ROMA (WSI) – Non fa in tempo a svegliarsi dalla crisi più grave dalla sua nascita, che il governo di larghe intese deve già fare i conti con una serie di grane. In primo luogo, gli avvertimenti delle agenzie di rating. Le turbolenze politiche dell’ultima settimana “mettono in evidenza la fragilita’ del governo, che puo’ ritardare le riforme fiscali e strutturali. Ritardi che mettono a rischio la ripresa economica del paese”.
Lo ha affermato Moody’s in una nota. La rinnovata fiducia al governo Letta è “il miglior risultato possibile” dal punto di vista del rating, secondo l’agenzia. Nonostante questo, sempre secondo l’agenzia, l’Italia non centrerà il target europeo di un deficit non superiore al 3% del Pil nel 2013.
Scampata la crisi di governo, il primo vro banco di prova per Enrico Letta sarà la manovra di fine 2013. Il presidente del Consiglio si è impegnato a rispettare il Trattato di Maastricht riducendo il deficit di quest’anno al 3% del Pil dal 3,1% tendenziale.
La correzione di 1,6 miliardi era già prevista nel decreto esaminato il 27 settembre scorso, che però non è stato approvato. Come copertura, la bozza prevedeva di accantonare “le disponibilità di competenza e di cassa relative alle spese rimodulabili del bilancio”, sostanzialmente tagli lineari.
In un documento datato 25 settembre sulla “situazione dei conti pubblici per il 2013″, il ministero dell’Economia ha scritto che la vendita una tantum di immobili pubblici è “inclusa tra le misure volte a ricondurre il disavanzo nominale al 3% del Pil”.
L’elenco degli adempimenti cui il governo deve far fronte va oltre gli impegni assunti con Bruxelles e contiene il rifinanziamento di alcune voci di spesa: cassa integrazione in deroga (330 milioni), missioni militari all’estero (260 milioni), emergenza immigrazione (200 milioni) e social card (35 milioni).
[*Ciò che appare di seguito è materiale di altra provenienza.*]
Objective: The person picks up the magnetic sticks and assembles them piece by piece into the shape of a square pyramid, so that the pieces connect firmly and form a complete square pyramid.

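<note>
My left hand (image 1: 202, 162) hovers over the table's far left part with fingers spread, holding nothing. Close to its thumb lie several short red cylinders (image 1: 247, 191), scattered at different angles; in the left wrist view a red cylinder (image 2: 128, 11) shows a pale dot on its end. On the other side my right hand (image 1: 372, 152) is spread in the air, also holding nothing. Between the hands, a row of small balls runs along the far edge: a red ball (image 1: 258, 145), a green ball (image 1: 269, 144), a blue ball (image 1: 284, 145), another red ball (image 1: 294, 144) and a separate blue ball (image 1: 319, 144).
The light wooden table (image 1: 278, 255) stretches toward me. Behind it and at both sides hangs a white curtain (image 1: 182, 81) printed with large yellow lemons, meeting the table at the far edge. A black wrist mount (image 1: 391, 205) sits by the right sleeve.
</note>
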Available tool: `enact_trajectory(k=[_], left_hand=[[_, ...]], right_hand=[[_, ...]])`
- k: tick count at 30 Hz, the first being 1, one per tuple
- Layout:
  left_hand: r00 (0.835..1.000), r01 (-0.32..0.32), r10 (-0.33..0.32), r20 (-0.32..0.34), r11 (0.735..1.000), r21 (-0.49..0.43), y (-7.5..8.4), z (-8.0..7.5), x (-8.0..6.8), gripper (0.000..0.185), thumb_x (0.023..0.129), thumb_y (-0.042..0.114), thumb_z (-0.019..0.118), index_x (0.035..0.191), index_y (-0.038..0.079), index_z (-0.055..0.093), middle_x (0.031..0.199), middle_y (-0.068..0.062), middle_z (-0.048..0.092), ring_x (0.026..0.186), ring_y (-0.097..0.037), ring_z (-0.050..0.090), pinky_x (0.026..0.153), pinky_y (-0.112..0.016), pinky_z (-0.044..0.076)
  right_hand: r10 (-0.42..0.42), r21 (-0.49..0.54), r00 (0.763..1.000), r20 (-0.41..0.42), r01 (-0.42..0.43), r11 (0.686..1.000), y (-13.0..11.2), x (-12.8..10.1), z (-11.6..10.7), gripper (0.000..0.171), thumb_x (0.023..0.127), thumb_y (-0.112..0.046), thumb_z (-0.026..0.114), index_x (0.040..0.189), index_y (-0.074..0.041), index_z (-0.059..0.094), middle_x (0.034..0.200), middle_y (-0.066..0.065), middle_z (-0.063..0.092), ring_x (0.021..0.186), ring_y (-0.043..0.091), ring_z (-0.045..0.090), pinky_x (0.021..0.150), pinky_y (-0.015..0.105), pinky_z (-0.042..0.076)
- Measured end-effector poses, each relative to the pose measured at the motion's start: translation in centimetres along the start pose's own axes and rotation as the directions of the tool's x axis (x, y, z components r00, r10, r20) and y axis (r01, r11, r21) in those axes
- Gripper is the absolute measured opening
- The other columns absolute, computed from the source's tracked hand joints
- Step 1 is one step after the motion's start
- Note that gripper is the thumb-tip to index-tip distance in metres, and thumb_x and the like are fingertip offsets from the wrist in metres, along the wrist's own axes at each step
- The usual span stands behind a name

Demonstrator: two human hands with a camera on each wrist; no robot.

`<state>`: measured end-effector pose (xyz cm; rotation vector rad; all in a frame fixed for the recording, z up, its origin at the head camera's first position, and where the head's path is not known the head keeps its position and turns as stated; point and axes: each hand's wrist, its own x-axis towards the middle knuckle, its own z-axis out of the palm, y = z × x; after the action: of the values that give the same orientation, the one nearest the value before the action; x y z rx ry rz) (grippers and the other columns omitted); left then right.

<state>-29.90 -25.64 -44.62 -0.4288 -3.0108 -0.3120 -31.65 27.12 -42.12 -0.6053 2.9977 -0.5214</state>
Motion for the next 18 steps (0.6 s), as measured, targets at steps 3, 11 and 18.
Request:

Già così la manovra sul bilancio lievita a circa 2,5 miliardi.
C’è poi l’Imu, l’imposta sugli immobili da mesi al centro del confronto tra i partiti. Il Parlamento deve convertire in legge il decreto che ha eliminato la prima rata dell’imposta su abitazioni principali, terreni agricoli e fabbricati rurali.
A fine agosto Letta aveva promesso al Pdl di approvare entro il 15 ottobre un decreto legge per eliminare anche la seconda rata di dicembre. Il costo è di 2,4 miliardi e, se il governo dovesse ribadire l’impegno, Fabrizio Saccomanni dovrebbe trovare risorse complessive per quasi 5 miliardi.
L’Europa ha chiesto all’Italia di fare marcia indietro sulla famigerata tassa.